• Stored entries
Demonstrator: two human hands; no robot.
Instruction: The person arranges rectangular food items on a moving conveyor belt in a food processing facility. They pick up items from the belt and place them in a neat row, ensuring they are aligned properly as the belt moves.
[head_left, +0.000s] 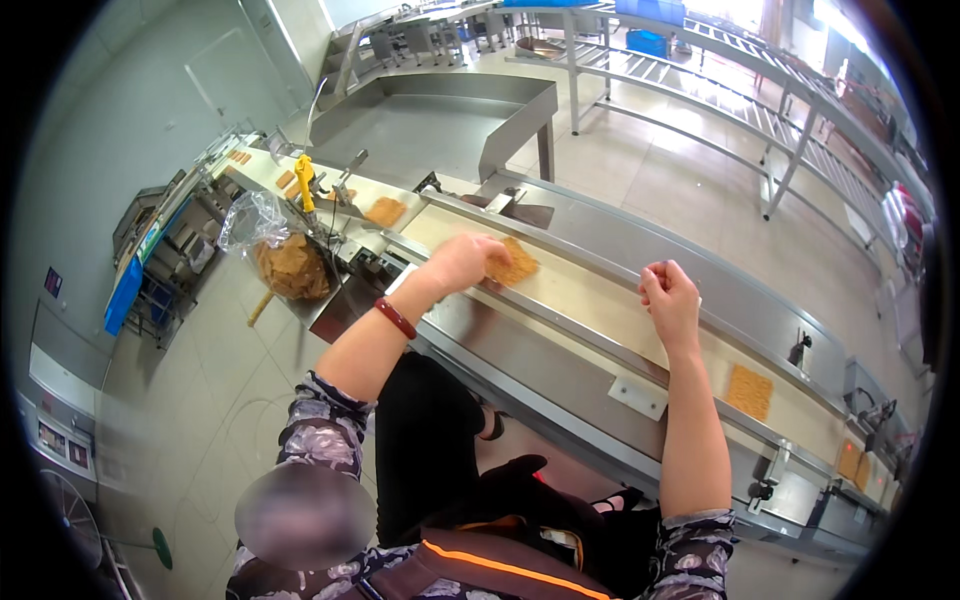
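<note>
My left hand (466, 262), with a dark red bangle on its wrist, touches the edge of a square brown biscuit-like piece (513, 261) on the cream conveyor belt (585, 301); whether its fingers grip the piece I cannot tell. My right hand (667, 289) is over the belt's far rail with curled fingers and no piece visible in it. Another square piece (750, 391) lies farther right on the belt, and one more (386, 211) lies to the left of my left hand. Smaller brown pieces (853, 463) sit at the belt's right end.
A clear plastic bag of brown pieces (291, 266) stands left of the belt, near a yellow tool or fixture (304, 180). Metal rails (622, 352) border the belt. A steel tray table (442, 116) and a roller conveyor frame (697, 82) stand beyond.
</note>
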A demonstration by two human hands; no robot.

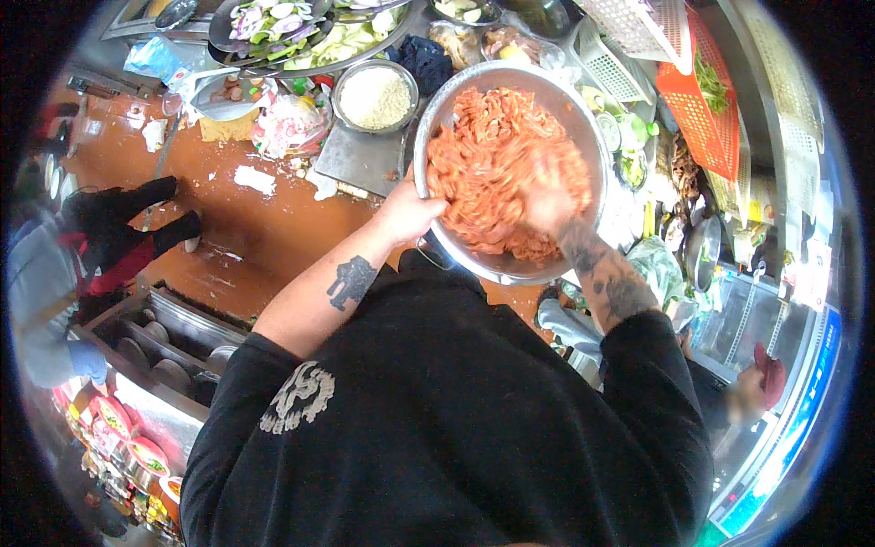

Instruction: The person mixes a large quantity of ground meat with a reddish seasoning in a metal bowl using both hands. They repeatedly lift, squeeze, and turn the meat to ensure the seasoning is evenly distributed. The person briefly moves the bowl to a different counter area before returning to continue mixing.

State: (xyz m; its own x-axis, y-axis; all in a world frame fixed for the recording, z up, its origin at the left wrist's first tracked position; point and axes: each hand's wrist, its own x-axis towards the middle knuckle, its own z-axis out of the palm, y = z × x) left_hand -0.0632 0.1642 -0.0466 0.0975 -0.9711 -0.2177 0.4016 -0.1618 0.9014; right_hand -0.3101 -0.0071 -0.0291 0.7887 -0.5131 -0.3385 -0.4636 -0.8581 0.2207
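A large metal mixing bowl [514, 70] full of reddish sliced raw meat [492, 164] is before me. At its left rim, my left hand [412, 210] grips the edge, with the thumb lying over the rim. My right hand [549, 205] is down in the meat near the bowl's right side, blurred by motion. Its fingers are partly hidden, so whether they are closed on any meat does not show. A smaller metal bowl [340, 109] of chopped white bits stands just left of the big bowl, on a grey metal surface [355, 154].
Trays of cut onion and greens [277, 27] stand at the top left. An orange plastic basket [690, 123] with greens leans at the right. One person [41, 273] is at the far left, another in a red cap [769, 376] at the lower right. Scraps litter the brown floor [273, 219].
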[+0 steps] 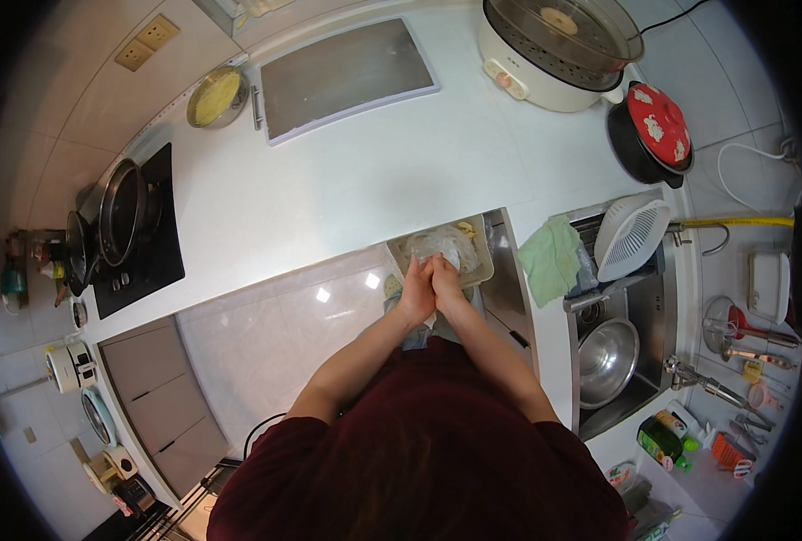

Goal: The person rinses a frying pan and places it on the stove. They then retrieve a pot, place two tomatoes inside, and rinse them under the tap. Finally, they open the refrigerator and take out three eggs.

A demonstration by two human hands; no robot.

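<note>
My left hand (pixel 417 289) and my right hand (pixel 446 279) are pressed together in front of me, with the fingers meeting. Whether anything is between them is hidden. A small white piece, perhaps paper, shows just below the wrists. Beyond and beneath the hands stands a pale rectangular bin (pixel 487 267), placed by the counter's front edge. Crumpled clear plastic (pixel 441 240) fills much of it, and yellowish scraps (pixel 467 230) lie in its far right part.
A white counter (pixel 347 182) runs ahead, carrying a framed cutting board (pixel 347 74), a bowl of yellow shreds (pixel 217 98) and an electric steamer (pixel 550 61). A green cloth (pixel 551 260) lies by the sink at right, which holds a metal basin (pixel 607 362). Pans (pixel 122 213) stand on the hob at left.
</note>
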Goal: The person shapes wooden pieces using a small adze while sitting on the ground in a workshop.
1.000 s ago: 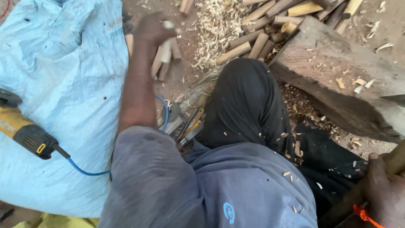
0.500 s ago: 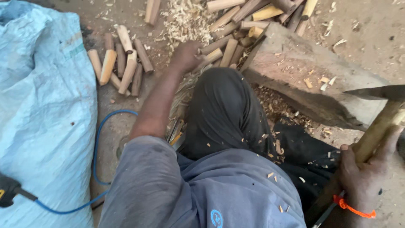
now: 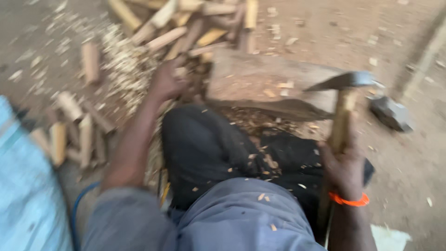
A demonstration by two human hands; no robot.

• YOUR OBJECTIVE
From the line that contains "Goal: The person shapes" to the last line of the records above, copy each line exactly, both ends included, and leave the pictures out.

• THE ANSWER
Goal: The person shapes wooden pieces using a small adze while sitting on the ground in a workshop.
1.000 s ago: 
0.500 s ago: 
now: 
A demonstration by two human hands; no robot.

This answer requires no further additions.